■ WHAT NEEDS TO BE DONE
Repeat the data that follows verbatim. Images are not part of the copy.

= = = = =

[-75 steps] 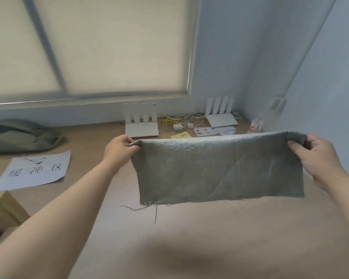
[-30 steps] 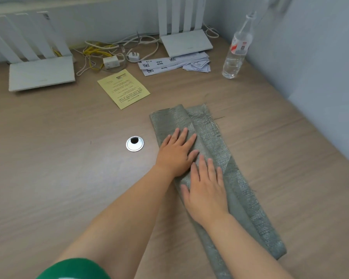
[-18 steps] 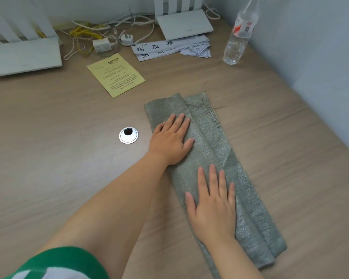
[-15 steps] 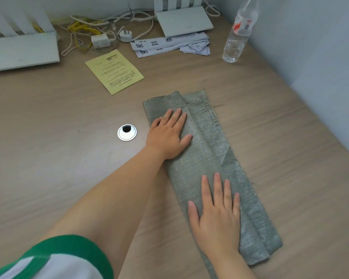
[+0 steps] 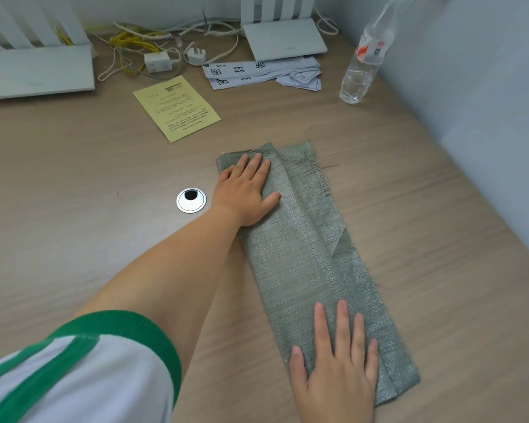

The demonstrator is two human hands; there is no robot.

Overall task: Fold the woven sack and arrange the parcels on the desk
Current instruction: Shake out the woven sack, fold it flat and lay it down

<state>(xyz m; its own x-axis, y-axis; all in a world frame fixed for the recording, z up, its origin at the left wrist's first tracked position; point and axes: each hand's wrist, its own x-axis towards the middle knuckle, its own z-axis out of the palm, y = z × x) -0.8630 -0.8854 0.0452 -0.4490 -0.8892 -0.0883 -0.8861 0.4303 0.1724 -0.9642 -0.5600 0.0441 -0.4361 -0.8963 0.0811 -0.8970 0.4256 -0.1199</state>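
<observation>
Soft, even, fairly bright light fills the scene, with no hard shadows; only a faint shade lies under the left forearm (image 5: 177, 264) on the worktop (image 5: 74, 184). A mild sheen shows on the wood grain and on the metal grommet (image 5: 191, 200). Focus is sharp at centre; the wide lens bends the routers at the top edge and stretches the sleeve (image 5: 74, 374) at lower left.

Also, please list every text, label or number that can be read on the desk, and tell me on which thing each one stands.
"密 封 条": large black characters on the top white paper strip.
White strip beneath: similar characters, partly covered, not fully readable.
Yellow leaflet: printed lines, too small to read.
Bottle label: red and white, blurred.
Small folded papers: print too small to read.
Woven sack: no text visible.
</observation>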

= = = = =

■ ANSWER TO THIS EXERCISE
[-75 steps] 
[-30 steps] 
[-18 steps] 
[-15 steps] 
[+0 steps] 

The demonstrator is two human hands; there is no robot.

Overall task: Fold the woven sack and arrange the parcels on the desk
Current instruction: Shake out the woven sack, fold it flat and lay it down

<state>(xyz m; its own x-axis, y-axis; all in a world frame fixed for the recording, z up, its origin at the left wrist's first tracked position; point and axes: each hand's wrist, its own x-axis towards the middle knuckle, its own z-axis out of the palm, y = z × x) -0.8630 -0.8854 0.0452 -0.4490 -0.8892 -0.0883 -0.8861 0.4303 0.1724 -0.9642 -0.5600 0.0441 -0.4361 -0.8963 0.0811 -0.8970 0.4256 -0.1199</state>
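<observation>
Soft, even, fairly bright light fills the scene, with no hard shadows; only a faint shade lies under the left forearm (image 5: 177, 264) on the worktop (image 5: 74, 184). A mild sheen shows on the wood grain and on the metal grommet (image 5: 191, 200). Focus is sharp at centre; the wide lens bends the routers at the top edge and stretches the sleeve (image 5: 74, 374) at lower left.

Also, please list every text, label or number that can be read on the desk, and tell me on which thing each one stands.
"密 封 条": large black characters on the top white paper strip.
White strip beneath: similar characters, partly covered, not fully readable.
Yellow leaflet: printed lines, too small to read.
Bottle label: red and white, blurred.
Small folded papers: print too small to read.
Woven sack: no text visible.
</observation>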

Nothing further remains for this exercise.